* Problem requirements *
A single stretch of the material below is to be transcribed exactly, starting at the line with "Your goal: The" and ending after the line with "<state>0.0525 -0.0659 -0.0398".

——————

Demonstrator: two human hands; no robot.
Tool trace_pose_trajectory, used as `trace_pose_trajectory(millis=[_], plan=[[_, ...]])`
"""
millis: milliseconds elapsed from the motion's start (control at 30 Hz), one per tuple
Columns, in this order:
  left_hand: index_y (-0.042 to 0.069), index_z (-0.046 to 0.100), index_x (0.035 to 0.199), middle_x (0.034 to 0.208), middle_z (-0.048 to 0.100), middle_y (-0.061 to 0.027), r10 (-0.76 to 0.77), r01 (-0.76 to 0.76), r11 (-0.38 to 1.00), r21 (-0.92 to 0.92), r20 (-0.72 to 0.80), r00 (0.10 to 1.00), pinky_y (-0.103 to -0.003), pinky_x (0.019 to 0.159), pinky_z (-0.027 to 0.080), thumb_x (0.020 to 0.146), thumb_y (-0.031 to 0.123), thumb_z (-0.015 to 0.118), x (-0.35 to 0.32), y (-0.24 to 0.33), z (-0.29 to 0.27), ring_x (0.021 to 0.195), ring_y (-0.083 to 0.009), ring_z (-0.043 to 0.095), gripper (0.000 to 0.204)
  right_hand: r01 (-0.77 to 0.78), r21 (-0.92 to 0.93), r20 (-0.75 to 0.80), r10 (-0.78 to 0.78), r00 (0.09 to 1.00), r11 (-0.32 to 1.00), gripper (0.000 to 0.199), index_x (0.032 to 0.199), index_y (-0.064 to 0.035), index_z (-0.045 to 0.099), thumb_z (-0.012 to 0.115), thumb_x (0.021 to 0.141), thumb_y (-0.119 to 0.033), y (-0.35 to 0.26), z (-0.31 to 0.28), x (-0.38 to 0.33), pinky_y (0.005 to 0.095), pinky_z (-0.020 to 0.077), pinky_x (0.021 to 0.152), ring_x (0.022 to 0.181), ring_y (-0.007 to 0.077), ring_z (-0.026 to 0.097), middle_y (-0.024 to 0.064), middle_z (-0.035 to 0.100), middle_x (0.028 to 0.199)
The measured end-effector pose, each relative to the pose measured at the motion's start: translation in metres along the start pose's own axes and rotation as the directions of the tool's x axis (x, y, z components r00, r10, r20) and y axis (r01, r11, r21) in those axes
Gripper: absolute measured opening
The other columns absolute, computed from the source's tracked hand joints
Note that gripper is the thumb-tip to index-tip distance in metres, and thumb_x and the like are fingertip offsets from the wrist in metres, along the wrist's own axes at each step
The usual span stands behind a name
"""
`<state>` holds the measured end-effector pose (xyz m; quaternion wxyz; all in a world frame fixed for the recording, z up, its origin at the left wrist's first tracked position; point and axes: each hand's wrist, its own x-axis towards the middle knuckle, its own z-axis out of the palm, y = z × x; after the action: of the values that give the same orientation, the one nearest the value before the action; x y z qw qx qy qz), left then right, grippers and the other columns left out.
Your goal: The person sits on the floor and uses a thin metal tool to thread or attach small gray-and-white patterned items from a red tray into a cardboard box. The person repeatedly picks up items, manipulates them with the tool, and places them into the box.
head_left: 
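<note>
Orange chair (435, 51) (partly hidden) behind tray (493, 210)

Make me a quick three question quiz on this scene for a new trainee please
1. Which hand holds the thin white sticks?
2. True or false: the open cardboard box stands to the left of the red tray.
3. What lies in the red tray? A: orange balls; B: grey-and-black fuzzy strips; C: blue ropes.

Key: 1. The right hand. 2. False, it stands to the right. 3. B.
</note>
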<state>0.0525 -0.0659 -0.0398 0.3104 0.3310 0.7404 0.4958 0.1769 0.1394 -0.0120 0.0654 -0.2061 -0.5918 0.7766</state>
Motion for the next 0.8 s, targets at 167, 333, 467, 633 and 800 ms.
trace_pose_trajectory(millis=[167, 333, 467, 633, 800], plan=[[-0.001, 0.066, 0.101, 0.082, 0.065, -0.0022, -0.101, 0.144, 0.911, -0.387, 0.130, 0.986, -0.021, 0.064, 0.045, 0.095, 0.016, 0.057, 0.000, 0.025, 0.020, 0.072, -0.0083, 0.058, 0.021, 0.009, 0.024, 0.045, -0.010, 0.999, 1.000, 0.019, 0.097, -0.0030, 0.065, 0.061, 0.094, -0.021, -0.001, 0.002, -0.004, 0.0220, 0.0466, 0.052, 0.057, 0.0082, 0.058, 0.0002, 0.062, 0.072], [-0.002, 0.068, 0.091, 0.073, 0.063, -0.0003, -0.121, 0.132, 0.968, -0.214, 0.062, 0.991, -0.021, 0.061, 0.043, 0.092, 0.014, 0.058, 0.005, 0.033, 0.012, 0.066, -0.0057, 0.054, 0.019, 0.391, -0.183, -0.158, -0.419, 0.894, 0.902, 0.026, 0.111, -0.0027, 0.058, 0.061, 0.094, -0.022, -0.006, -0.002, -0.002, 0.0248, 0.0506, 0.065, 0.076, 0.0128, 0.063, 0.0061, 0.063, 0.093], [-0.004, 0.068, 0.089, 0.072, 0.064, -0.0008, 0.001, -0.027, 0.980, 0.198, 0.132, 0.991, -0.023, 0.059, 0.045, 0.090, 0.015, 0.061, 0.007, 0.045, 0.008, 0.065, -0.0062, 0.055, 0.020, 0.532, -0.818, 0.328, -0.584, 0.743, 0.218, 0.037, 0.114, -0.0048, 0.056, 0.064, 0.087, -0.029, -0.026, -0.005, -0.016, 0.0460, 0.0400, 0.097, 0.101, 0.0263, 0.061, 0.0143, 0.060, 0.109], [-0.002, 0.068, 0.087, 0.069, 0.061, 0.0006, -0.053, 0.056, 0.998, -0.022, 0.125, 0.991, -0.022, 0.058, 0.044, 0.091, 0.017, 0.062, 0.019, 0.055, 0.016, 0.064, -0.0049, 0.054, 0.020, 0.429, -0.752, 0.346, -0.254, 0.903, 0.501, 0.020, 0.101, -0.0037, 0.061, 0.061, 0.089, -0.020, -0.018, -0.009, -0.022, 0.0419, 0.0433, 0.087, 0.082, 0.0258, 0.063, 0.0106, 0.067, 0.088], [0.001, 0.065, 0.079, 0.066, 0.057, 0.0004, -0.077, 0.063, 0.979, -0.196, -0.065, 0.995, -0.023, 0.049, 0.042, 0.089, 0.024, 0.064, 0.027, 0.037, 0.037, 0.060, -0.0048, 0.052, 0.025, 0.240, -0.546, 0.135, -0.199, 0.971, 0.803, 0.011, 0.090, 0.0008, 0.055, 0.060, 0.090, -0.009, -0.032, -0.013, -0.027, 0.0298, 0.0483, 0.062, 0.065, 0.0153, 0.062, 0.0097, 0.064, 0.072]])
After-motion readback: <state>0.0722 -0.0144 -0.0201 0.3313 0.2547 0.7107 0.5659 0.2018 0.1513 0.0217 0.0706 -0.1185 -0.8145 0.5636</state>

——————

* Reply *
Your goal: The person sits on the floor and uses a thin metal tool to thread or attach small gray-and-white patterned items from a red tray into a cardboard box. The person repeatedly picks up items, manipulates them with the tool, and places them into the box.
head_left: 
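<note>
Orange chair (435, 51) (partly hidden) behind tray (493, 210)

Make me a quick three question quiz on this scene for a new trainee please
1. Which hand holds the thin white sticks?
2. True or false: the open cardboard box stands to the left of the red tray.
3. What lies in the red tray? A: orange balls; B: grey-and-black fuzzy strips; C: blue ropes.

Key: 1. The right hand. 2. False, it stands to the right. 3. B.
</note>
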<state>0.0525 -0.0659 -0.0398 0.3104 0.3310 0.7404 0.4958 0.1769 0.1394 -0.0120 0.0654 -0.2061 -0.5918 0.7766</state>

The complete answer has been given.